Exercise requirements:
Lines from the beginning of the data through the line containing "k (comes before" are to be copied exactly, with no other line included.

----- Data shown

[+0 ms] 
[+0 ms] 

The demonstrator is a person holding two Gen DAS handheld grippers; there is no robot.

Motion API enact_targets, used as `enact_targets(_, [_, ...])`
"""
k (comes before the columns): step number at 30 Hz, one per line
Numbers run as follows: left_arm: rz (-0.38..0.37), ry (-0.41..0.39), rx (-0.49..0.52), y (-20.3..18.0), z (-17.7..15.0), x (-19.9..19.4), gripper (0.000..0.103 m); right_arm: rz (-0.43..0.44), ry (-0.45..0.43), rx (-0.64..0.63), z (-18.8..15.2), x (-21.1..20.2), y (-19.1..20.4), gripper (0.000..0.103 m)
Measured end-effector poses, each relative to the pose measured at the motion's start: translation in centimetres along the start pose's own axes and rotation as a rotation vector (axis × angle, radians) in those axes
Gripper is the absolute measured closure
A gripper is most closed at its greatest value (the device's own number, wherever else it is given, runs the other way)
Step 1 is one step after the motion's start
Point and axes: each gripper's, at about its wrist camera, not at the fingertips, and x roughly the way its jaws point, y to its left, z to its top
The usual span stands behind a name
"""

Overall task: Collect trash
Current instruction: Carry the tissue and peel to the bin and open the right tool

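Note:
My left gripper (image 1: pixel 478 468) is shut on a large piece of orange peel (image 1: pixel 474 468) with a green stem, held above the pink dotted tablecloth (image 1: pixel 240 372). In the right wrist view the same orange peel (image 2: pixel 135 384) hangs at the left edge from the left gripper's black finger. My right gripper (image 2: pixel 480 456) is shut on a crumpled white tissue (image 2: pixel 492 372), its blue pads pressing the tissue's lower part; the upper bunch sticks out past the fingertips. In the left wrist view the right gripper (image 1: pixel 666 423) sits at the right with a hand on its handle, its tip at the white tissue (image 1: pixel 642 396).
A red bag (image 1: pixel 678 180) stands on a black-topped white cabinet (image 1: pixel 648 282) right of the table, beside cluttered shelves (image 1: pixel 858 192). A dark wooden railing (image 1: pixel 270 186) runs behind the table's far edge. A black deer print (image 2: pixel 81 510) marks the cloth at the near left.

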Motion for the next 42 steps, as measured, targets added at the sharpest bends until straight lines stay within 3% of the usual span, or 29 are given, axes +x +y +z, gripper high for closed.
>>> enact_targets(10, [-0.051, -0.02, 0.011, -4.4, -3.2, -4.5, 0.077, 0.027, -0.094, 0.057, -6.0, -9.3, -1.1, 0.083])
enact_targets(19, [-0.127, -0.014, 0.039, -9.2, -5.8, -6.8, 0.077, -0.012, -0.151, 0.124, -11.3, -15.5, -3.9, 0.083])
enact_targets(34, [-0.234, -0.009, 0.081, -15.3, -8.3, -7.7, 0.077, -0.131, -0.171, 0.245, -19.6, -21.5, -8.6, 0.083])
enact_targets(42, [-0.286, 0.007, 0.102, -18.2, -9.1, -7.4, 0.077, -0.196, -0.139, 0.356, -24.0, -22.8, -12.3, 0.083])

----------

Result:
[+0 ms] 
[+0 ms] 

The demonstrator is a person holding two Gen DAS handheld grippers; there is no robot.

Motion API enact_targets, used as `enact_targets(_, [_, ...])`
"""
k (comes before the columns): step number at 30 Hz, one per line

What was asked now has a complete answer.